RESULTS:After a mean follow-up of 12.1±7.2 months, 21 (36.2%) patients had a recurrence of their arrhythmia after catheter ablation. At baseline, the matrix metalloproteinase-9 level was higher in the patients with recurrence than in the non-recurrent group (305.77±88.90 vs 234.41±93.36 ng/ml, respectively, p=0.006). A multivariate analysis showed that the matrix metalloproteinase-9 level was an independent predictor of arrhythmia recurrence, as was a history of atrial fibrillation and the diameter of the left atrium.
CONCLUSION:The serum matrix metalloproteinase-9 level is an independent predictor of recurrent arrhythmia after catheter ablation in patients with persistent atrial fibrillation.
Catheter ablation is the most promising treatment for atrial fibrillation (AF). The multiple procedure success rate of pulmonary vein isolation (PVI) for paroxysmal AF is approximately 80% after long-term follow-up 1,2. However, the success rates of PVI for persistent AF are low, ranging from 45%-60% 3,4. Recurrences are common after an initial procedure for persistent AF ablation and repeat ablation is often required to maintain freedom from AF 5. Thus, both the outcome and the cost-effectiveness of the ablation procedure are less favorable for persistent than paroxysmal AF. Non-invasive predictors for AF recurrence after catheter ablation are necessary to select the optimal patients for this procedure.
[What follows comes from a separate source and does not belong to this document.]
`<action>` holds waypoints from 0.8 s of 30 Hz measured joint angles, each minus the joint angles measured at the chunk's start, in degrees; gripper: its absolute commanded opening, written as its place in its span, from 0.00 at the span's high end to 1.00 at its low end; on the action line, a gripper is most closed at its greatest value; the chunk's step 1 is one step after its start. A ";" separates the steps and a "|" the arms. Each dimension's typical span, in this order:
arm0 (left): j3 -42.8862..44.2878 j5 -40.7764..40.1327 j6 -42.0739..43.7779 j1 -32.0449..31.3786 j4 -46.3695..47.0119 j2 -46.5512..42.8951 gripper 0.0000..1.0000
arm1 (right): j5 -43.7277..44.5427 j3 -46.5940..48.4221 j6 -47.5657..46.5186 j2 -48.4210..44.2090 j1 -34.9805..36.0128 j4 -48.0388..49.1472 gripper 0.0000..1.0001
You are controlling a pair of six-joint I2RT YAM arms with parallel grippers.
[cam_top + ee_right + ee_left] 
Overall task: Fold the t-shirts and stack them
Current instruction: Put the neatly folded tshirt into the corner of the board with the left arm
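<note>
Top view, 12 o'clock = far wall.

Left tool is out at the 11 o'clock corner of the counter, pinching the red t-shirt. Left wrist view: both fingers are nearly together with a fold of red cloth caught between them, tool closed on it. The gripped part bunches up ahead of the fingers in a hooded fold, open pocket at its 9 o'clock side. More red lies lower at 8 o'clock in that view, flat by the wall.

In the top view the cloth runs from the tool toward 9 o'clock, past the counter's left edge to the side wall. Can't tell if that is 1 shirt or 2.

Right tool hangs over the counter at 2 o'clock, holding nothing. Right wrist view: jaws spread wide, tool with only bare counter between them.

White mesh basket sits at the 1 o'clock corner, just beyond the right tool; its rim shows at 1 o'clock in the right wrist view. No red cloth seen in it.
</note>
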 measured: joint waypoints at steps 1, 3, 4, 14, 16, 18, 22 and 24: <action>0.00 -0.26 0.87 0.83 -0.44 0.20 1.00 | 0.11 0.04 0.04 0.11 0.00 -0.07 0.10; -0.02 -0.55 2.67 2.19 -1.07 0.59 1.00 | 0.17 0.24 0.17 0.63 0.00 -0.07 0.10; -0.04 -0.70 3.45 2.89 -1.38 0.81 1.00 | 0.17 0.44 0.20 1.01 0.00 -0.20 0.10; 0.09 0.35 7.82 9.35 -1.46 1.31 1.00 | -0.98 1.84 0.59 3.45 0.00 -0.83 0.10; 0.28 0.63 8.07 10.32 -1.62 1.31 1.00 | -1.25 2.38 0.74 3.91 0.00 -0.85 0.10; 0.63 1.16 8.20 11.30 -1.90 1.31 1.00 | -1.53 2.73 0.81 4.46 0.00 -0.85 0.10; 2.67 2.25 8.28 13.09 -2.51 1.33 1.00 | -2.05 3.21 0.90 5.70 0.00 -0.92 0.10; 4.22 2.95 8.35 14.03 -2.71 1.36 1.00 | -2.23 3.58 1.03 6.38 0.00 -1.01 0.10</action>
Atrial fibrosis contributes to both electrical and structural atrial remodeling and thrombogenesis in patients with AF. Recent studies have shown that inflammation plays an important role in atrial fibrosis 6,7. Inflammation may also affect the prognosis of patients with AF treated by catheter ablation. In our previous study, a variant of the IL6R gene conferred a risk of AF recurrence after catheter ablation in a Chinese Han population 8. Matrix metalloproteinase-9 (MMP-9), which is a novel fibrotic and inflammatory marker, is correlated with the progression of AF 9. Therefore, we hypothesized that the serum MMP-9 level can also predict recurrence after catheter ablation for persistent AF. In this study, we observed the relationship between the serum MMP-9 level and arrhythmia recurrence after catheter ablation for persistent AF.
MATERIAL AND METHODSParticipantsThis study recruited 58 consecutive patients (age 55.8±7.9 years, 31 (53.4%) males) with drug-refractory persistent AF who intended to undergo catheter ablation. All patients had documented, recorded, persistent AF. Persistent AF was diagnosed according to the guidelines 10. Patients with structural heart disease; hematological, renal, or hepatic impairment; inflammation; neoplastic disorders; recent (<3 months) myocardial infarction or stroke; acute AF precipitated by thyrotoxicosis; or any acute infection were excluded. Ethical approval was granted by the Institutional Review Board of Renmin Hospital of Wuhan University. All subjects gave written informed consent.
Blood sampling and echocardiographyThe day before catheter ablation, the serum MMP-9 level was detected and trans-esophageal echocardiography (TEE) was performed.
The method used to detect the serum MMP-9 level was described elsewhere 11. Briefly, blood samples were obtained by a peripheral venipuncture and were centrifuged at 3,200 × g for 10 minutes at approximately 4°C within an hour of collection. The serum was separated into aliquots and stored at -80°C until personnel blinded to the patients' clinical information performed the analysis. The serum MMP-9 levels were determined using commercial standardized in vitro enzyme-linked immunosorbent assay (ELISA) methods according to the manufacturer's instructions (RayBiotech Inc, Atlanta, Georgia, USA). The intra- and inter-assay coefficients of variation for the assay were <10% and <12%, respectively.
The left atrial diameter (LAD), left ventricular diameter (LVD) and left ventricular ejection fraction (LVEF) were measured by TEE.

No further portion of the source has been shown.